Murgatroyd had not only tried to wreck the first Traquair aëroplane at the time of the government trials at Fort Totten, but he had also resorted to crime in an attempt to secure, from Mrs. Traquair, a quarter section of land in Wells County, which, for some mysterious reason of his own, he was eager to get hold of. A deserter from the army, Cant Phillips by name, had assisted Murgatroyd in his nefarious work; and, for that, Phillips was now on his way to Fort Leavenworth to serve out a long sentence in a government prison, and Amos Murgatroyd was a fugitive.
Matt and his friends had been drawn into these lawless plots of the broker's, and Cameron supposed that, apart from the reward offered for the broker's capture, the young motorist would be eager to see him brought to book.

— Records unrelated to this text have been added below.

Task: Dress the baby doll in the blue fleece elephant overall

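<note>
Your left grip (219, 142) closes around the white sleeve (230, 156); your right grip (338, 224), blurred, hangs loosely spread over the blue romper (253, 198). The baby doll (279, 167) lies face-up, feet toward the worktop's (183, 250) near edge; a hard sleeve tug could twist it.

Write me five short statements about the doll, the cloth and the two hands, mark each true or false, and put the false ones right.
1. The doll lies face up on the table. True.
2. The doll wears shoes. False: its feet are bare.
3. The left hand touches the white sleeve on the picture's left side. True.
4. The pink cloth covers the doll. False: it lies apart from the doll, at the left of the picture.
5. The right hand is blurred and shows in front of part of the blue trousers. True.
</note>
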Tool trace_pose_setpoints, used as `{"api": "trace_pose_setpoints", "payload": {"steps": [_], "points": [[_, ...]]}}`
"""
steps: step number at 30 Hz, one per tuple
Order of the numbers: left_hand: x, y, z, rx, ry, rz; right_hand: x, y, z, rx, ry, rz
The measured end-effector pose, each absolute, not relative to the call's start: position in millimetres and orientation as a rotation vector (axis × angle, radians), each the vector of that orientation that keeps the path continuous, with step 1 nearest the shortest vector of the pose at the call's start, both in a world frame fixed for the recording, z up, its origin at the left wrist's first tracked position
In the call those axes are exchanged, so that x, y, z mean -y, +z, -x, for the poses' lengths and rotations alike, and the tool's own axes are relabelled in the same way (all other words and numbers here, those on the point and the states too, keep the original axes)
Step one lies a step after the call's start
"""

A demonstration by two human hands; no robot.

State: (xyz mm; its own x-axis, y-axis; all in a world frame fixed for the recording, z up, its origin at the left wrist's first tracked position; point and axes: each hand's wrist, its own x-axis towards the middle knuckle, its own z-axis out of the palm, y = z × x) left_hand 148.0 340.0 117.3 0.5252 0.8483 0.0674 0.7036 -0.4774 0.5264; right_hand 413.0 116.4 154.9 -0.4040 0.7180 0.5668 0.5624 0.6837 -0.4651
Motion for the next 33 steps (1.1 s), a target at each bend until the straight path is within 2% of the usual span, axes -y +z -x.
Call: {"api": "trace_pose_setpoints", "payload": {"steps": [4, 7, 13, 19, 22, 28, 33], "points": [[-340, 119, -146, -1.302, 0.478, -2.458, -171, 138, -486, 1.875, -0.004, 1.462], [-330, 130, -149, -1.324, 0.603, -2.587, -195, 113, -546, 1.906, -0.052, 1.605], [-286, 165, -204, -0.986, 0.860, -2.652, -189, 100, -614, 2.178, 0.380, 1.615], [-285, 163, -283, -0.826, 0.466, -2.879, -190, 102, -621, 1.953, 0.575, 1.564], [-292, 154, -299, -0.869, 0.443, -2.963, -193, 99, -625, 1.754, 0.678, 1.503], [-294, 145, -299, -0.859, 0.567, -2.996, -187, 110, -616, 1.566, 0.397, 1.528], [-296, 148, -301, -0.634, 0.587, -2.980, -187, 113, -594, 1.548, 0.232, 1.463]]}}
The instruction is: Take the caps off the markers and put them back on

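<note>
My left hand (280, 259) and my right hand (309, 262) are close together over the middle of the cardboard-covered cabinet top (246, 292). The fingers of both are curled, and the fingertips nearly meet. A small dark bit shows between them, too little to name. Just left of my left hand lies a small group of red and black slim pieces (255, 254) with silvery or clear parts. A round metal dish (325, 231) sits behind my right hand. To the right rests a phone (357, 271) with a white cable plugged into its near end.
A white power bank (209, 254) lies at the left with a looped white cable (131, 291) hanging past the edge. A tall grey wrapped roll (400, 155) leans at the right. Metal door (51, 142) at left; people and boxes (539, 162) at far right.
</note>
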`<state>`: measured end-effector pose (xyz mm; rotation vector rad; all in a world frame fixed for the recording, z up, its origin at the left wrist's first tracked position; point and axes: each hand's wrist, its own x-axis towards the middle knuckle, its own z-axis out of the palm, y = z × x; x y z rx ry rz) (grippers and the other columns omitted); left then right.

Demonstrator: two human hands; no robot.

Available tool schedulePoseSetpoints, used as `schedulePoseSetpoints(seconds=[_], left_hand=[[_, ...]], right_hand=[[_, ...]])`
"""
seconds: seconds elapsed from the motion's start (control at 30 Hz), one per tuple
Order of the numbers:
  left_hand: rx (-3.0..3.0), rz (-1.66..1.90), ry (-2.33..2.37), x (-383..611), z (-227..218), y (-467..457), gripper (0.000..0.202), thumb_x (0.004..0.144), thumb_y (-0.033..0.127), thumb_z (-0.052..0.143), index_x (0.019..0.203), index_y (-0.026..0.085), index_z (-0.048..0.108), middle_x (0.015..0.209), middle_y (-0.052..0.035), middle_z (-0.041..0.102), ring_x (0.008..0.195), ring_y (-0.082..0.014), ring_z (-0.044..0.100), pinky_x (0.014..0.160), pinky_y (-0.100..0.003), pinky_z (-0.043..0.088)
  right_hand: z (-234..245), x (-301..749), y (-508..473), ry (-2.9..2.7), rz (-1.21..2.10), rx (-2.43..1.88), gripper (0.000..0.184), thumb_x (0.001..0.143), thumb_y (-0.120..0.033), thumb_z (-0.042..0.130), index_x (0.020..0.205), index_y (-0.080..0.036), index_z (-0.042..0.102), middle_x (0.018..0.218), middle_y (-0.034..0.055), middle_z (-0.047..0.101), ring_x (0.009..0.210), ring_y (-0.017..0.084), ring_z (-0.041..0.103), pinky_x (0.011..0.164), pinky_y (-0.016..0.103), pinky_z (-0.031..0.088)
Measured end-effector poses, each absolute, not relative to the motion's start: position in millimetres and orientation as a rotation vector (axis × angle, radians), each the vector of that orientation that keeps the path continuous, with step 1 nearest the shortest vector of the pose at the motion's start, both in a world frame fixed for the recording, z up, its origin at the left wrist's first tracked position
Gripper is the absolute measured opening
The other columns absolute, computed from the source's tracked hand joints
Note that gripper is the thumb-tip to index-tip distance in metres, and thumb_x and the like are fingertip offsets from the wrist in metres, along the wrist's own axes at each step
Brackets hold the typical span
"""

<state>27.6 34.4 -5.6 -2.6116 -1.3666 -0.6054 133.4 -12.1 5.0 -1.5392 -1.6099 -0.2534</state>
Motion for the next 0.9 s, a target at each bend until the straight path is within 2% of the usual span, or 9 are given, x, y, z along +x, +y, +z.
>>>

"I've lost interest in Murgatroyd," said Matt. "He's a scoundrel, and the government is dealing with him. What I want to do is to put the aëroplane to some profitable use. It was damaged considerably, when Murgatroyd brought it down with that rifle shot, and Joe and I have had to put up about three hundred more good dollars for repairs. Now that it's all shipshape and ready to fly once more, I feel as though we ought to make it earn something for us, instead of leaving it here at Fort Totten in storage."
"Aëroplanes are built to sell, aren't they?" asked the lieutenant quizzically. "How can you make any profit off them if you don't sell them?"
"Well, for one thing," replied Matt, "aëro clubs, in different parts of the world, are offering prizes for flights in flying machines. This machine of Traquair's, as you know, Cameron, is the best one yet invented. It can go farther and do more than any other aëroplane on the market."
"I guess that's right," agreed Cameron.
"However, I'm not thinking of flying for a prize. We'd have to go to Europe in order to get busy with a project of that sort, and I don't want to leave the United States—at least, not for a while yet."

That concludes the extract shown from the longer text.